Anticorruption layers are a concept in Domain Driven Design (DDD). They're a set of defensive patterns placed between the module you want to protect and the module that is infected with problems.

You can think of this as a translation layer or custodian that allows a module, service or system to think and model in terms that make the most sense while working with a foreign system that doesn't have these concepts.

For example, in Fire Channels, if I could go back, I would have built a layer that converted from what the server was returning to the idealized json originally presented.

Continuously clean

Especially when it comes to domain modelling, you'll never get it right 100% of the time. You can't fully understand it anyway until you ship and get real user feedback. Instead, the strategy should be to prioritize a portion of your bandwidth to tech debt.

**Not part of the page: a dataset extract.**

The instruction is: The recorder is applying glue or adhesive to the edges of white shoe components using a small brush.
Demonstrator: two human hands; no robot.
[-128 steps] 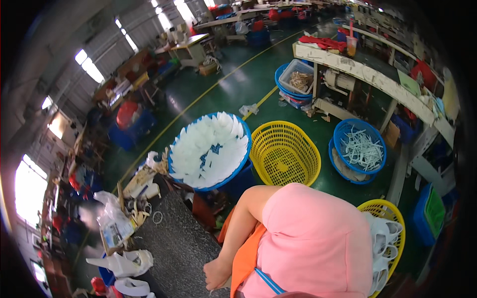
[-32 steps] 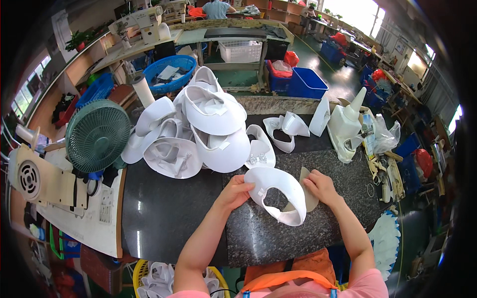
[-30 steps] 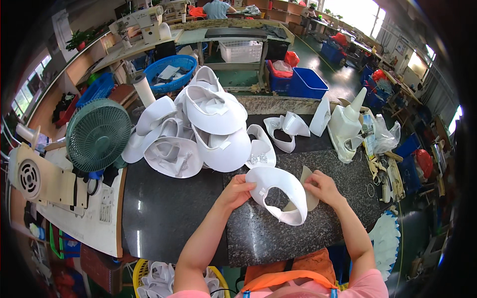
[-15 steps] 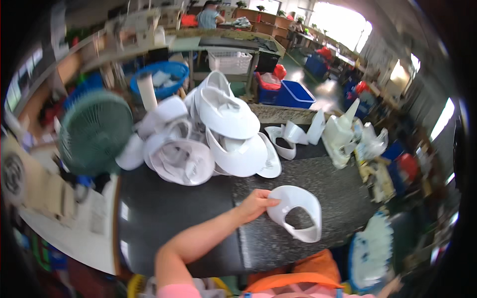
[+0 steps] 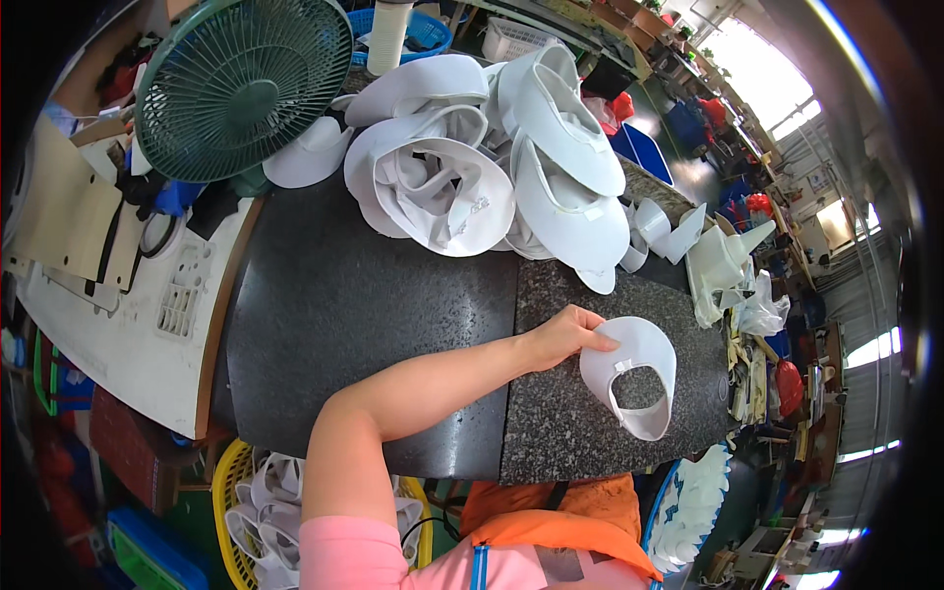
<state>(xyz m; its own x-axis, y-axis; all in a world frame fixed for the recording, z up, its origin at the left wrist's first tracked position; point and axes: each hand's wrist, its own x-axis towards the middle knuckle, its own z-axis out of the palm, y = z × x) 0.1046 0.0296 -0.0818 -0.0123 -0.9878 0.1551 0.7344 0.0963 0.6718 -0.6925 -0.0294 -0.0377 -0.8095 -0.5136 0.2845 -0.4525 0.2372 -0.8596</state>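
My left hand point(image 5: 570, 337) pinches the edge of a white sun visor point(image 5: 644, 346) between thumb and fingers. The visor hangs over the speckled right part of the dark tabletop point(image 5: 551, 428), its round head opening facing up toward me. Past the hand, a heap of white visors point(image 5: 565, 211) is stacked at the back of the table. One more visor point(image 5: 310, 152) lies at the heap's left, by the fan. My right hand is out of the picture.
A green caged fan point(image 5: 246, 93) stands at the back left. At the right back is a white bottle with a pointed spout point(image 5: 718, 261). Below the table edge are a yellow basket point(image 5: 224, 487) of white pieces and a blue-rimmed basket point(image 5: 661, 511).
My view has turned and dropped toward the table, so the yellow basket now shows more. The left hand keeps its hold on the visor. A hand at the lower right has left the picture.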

Engineering teams should be empowered to not only add features to their systems but also to maintain them. What happens when you drive your car without getting an oil change? It is the same thing that happens to a software project when you don't fix any tech debt.

Massive balls of mud aren't created over night; they're added to incrementally when we tell ourselves sweet lies like "we'll get to it later" or "when we have time". Product managers aren't rewarded for stopping feature development, so you shouldn't expect the pressure to ever let up.

By default, I like to keep 10% of bandwidth dedicated to tech debt and to modify this as needed; however, I NEVER make this 0. Fixing tech debt is like exercising. The hardest day to go to the gym is the day after you skipped a workout.

The best way to deal with these problems is to accept the reality they will happen, even against our best efforts as Uber's case shows. Create processes on your teams to hande the cleanup before they cripple your business.

Don't stop migrations half way

Like with CrowdCoursing, stopping half way is damaging to the project's health. As painful as it can be, especially when these migrations take a while, they're worth the time and focus you spend on them. CrowdCoursing has since done a great job following through and is seeing higher product development as a result.

Conclusion

Software is hard. You'll never get everything 100% correct. Sometimes your decisions have compounding impacts for the worse. That being said, there's hope for remediation.

I've presented some case studies of how software problems can become viral and provided some solutions for addressing them. Regardless of what you do, don't be afraid to ship. You'll notice that for each of these examples, these were luxury problems to have i.e. problems that come from success.

With that said, let's schedule some tech debt clean up and ship a feature or two knowing we can handle what comes our way 🚀.